Степан не хвастался, он давал понять, что за ним как за каменной стеной. И если Безменов примет правильное решение, с ним точно ничего не случится.
— Вы его арестовали?
— Когда он Сафрона убивать ехал.
— Да?
— Кто к вам подъехал?
— Раньше Коняра был, а сейчас у них Верзила за старшего. Ну, слам с нас снимают. Слам, они так говорят.
— Верзила, значит?.. Он стрелял?
— Если честно, я не видел… — качнул головой Безменов.
— Понятно! — разочарованно глянул на него Степан.
— Да нет, я на самом деле не видел.
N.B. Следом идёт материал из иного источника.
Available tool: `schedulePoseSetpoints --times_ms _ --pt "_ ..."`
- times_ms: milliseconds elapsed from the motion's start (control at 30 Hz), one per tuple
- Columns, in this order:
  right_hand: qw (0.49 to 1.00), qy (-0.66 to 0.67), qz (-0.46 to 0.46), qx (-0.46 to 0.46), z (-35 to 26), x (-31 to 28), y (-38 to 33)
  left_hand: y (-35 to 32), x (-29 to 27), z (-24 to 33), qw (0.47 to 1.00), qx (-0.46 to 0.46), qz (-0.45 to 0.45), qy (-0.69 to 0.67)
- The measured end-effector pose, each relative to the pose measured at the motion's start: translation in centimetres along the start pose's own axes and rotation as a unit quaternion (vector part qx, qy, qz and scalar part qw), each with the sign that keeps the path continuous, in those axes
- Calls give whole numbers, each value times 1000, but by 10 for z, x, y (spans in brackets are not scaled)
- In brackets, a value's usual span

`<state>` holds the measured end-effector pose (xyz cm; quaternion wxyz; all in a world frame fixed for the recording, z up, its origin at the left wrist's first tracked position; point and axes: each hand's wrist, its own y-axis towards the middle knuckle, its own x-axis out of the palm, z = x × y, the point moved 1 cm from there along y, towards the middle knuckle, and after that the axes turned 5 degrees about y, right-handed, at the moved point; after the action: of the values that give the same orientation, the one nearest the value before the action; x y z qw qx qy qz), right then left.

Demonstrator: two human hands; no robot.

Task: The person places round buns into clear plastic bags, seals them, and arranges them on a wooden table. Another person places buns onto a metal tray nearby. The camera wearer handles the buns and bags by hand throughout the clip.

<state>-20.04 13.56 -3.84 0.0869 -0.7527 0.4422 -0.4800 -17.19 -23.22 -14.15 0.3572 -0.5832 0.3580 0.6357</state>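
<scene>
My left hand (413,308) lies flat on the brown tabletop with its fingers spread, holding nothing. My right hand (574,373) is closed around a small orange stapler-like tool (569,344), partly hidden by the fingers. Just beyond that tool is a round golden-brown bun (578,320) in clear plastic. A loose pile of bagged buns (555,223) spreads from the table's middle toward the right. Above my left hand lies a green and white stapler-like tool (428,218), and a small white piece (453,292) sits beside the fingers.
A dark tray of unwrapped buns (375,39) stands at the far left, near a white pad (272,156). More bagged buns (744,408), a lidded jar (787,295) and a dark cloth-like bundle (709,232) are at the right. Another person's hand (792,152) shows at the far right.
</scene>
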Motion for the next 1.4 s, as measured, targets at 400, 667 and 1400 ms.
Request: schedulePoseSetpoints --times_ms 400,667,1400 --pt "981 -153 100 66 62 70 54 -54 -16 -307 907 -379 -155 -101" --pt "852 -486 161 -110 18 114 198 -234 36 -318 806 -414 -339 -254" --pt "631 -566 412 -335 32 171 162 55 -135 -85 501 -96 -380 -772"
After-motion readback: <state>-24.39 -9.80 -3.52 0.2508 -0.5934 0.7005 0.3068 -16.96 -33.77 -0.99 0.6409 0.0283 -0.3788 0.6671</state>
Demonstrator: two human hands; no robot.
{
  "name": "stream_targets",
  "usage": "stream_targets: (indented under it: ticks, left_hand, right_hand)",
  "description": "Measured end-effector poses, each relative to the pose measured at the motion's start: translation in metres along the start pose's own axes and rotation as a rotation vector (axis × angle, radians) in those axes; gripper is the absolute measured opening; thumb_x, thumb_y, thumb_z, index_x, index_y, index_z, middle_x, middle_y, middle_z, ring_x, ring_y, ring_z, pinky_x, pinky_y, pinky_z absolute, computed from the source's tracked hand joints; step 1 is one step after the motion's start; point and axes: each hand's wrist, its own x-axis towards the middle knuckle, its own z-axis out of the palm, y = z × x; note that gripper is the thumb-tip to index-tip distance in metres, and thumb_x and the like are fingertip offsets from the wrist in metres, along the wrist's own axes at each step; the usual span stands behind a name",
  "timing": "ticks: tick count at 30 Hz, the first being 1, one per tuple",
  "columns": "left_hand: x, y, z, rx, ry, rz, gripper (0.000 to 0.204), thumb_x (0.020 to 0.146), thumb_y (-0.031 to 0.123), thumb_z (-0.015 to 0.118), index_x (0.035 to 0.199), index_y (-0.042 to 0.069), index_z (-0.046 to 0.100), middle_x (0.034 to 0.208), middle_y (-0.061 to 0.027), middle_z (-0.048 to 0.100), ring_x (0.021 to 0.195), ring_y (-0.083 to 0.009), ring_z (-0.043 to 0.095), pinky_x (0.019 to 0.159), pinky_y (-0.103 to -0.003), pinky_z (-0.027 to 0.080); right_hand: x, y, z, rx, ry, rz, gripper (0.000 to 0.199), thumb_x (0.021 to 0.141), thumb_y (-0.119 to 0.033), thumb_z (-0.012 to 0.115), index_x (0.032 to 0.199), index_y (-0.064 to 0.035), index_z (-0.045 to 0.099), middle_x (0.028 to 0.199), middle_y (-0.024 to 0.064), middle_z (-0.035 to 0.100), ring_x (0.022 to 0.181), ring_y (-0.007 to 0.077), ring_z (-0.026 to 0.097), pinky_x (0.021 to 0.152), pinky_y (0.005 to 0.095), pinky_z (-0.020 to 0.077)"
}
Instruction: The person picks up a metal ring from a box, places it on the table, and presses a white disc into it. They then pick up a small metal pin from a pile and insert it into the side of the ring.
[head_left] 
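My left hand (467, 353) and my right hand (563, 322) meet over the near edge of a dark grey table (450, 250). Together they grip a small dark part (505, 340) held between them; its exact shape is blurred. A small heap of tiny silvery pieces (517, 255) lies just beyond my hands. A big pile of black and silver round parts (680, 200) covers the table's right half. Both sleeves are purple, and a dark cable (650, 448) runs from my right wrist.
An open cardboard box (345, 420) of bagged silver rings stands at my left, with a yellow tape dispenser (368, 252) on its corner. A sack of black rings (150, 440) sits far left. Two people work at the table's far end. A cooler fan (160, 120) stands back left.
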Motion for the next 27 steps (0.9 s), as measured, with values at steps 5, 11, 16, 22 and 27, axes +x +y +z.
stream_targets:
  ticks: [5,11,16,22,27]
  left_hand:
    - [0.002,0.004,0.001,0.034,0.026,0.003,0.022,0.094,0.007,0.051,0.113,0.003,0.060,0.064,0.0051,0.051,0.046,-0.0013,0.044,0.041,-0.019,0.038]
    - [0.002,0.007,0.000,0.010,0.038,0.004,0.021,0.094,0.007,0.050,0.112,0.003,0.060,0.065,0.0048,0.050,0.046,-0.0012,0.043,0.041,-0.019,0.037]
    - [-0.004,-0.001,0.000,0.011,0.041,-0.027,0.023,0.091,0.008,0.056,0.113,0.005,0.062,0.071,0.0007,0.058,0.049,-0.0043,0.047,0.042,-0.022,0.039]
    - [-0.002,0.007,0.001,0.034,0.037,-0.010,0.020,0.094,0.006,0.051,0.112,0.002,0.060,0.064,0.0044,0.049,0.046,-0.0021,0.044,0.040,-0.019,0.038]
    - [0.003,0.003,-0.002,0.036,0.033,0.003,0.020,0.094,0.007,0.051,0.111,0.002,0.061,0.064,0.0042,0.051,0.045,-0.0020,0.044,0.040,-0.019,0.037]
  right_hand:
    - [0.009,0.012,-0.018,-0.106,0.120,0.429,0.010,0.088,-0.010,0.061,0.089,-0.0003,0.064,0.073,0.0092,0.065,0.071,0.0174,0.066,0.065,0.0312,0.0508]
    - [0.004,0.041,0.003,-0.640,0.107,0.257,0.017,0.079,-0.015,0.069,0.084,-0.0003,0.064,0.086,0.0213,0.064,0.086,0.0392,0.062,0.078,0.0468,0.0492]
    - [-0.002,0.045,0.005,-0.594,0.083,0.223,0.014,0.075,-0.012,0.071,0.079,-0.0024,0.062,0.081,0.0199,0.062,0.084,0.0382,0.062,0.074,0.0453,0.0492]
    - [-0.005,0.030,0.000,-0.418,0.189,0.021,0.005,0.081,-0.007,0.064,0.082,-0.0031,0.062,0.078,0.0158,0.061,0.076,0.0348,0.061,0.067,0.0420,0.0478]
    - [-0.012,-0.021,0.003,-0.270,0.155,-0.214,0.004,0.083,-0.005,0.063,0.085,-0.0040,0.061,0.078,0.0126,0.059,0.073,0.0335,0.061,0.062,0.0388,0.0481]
Холодно было, а у нас отопление не тянуло, ворота закрыты, Верзила через калитку выходил. Вышел, и сразу выстрел… Как он стрелял, я не видел, а как пистолет доставал, заметил… Честно говорю, не видел я, как он стрелял! Если вдруг вы меня перед судом поставите, я клятву дам, что ничего не видел!
— Но пистолет видели?
— Не знаю, может, это портсигар золотой был.
— Почему золотой?
— Потому что из золота.
— Так пистолет или портсигар?
— Если честно, пистолет.
— Золотой?
— Может, позолоченный… Как Верзила стрелял, не видел. А как на девчонку направлял, видел.
— Значит, Верзила был, еще кто?
— Верзила, Драч, Буслай… Буслай на «десятке» уехал. Все, больше ничего не знаю!
Безменов и головой мотнул, и руки в молитвенном жесте сложил, требуя пощады. И он ее получил.